In the wet season from May to October, the Everglades were once an immense river, inches deep, fifty miles wide, spilling from the southern shore of Lake Okeechobee and flowing one hundred miles south to the Gulf of Mexico. Lake Okeechobee itself was fed by the Kissimmee River and the thunderstorms and summer rains of central Florida.

The original proposal for Everglades National Park envisioned a massive area of protected land, encompassing almost the entirety of the historic Everglades, four-million acres stretching from Lake Okeechobee to Key Largo. The ultimate size of the Park, a mere quarter of the ecosystem, so disappointed Everglades champion Ernest F. Coe that he almost boycotted the dedication ceremony.
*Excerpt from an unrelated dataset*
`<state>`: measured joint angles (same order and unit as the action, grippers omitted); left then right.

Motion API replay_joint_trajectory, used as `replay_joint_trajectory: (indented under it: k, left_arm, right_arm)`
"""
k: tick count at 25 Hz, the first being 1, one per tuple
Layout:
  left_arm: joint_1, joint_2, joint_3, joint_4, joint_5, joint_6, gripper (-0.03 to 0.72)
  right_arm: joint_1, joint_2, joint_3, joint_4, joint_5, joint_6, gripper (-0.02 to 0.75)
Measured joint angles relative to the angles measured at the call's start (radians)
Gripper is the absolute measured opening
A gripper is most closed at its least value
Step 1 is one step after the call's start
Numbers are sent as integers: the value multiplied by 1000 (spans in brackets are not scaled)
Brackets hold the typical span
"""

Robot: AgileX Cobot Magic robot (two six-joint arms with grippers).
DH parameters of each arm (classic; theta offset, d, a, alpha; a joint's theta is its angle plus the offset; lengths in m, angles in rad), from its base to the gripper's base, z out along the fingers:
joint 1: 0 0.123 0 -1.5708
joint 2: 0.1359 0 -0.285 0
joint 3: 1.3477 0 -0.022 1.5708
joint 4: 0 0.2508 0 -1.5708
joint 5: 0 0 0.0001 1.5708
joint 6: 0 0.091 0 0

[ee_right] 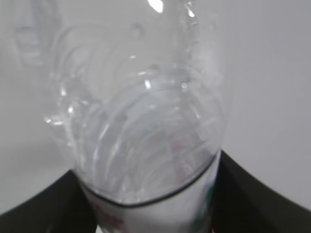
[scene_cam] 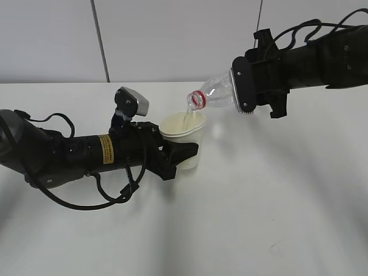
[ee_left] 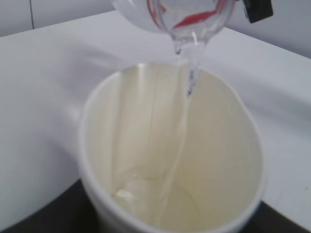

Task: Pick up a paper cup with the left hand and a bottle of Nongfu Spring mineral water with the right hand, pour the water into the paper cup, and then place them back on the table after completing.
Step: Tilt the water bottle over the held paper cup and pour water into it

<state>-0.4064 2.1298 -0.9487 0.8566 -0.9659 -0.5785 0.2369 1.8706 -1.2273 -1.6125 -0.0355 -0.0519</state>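
1. Holding the paper cup [scene_cam: 185, 138]: left gripper [scene_cam: 181, 154] is clamped around the cup's lower wall, jaws on either side, cup upright and close over the table [scene_cam: 276, 218]; whether its base touches the tabletop I can't tell. Left arm comes in low from the left edge, yellow label on its forearm.
2. Cup look: off-white, tapered, rolled rim, cream inside. Left wrist view looks straight down into it: only a shallow pool at the bottom, most of the wall dry above it.
3. Key relation: bottle [scene_cam: 217, 92] mouth sits just above the cup rim on the right side, touching or nearly so. Bottle long axis runs from upper right down to lower left, neck lowest, red neck ring right at the rim.
4. Water [ee_left: 187, 97] falls as a thin clear stream from the mouth down the inside of the cup, landing within the rim, nothing visibly spilling.
5. Right gripper [scene_cam: 244, 86] grips the bottle's body, jaws closed on it; right arm reaches in from the upper right. Right wrist view shows clear ribbed plastic, mostly empty toward the shoulder, white label band near the jaws.
6. Judgement: pour in progress, cup far from full; next call is tipping the bottle back upright without dragging the neck on the rim.
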Motion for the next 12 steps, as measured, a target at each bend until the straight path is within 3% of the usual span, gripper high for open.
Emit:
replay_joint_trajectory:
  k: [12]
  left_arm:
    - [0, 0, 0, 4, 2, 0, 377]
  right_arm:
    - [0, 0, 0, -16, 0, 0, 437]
Portions of the remaining ecosystem are preserved in Big Cypress National Preserve, National Wildlife Refuges, and State Parks. But a huge amount of acreage was lost to agricultural (in particular the sugar cane farms south of Lake Okeechobee) and development as Miami, Fort Lauderdale, Naples, and their suburbs pushed ever inland. Pollution and runoff from agriculture and urban areas has led to significantly reduced water quality, high levels of mercury in the wildlife from invertebrates and fish up to birds and alligators, and toxic algal blooms in Florida Bay.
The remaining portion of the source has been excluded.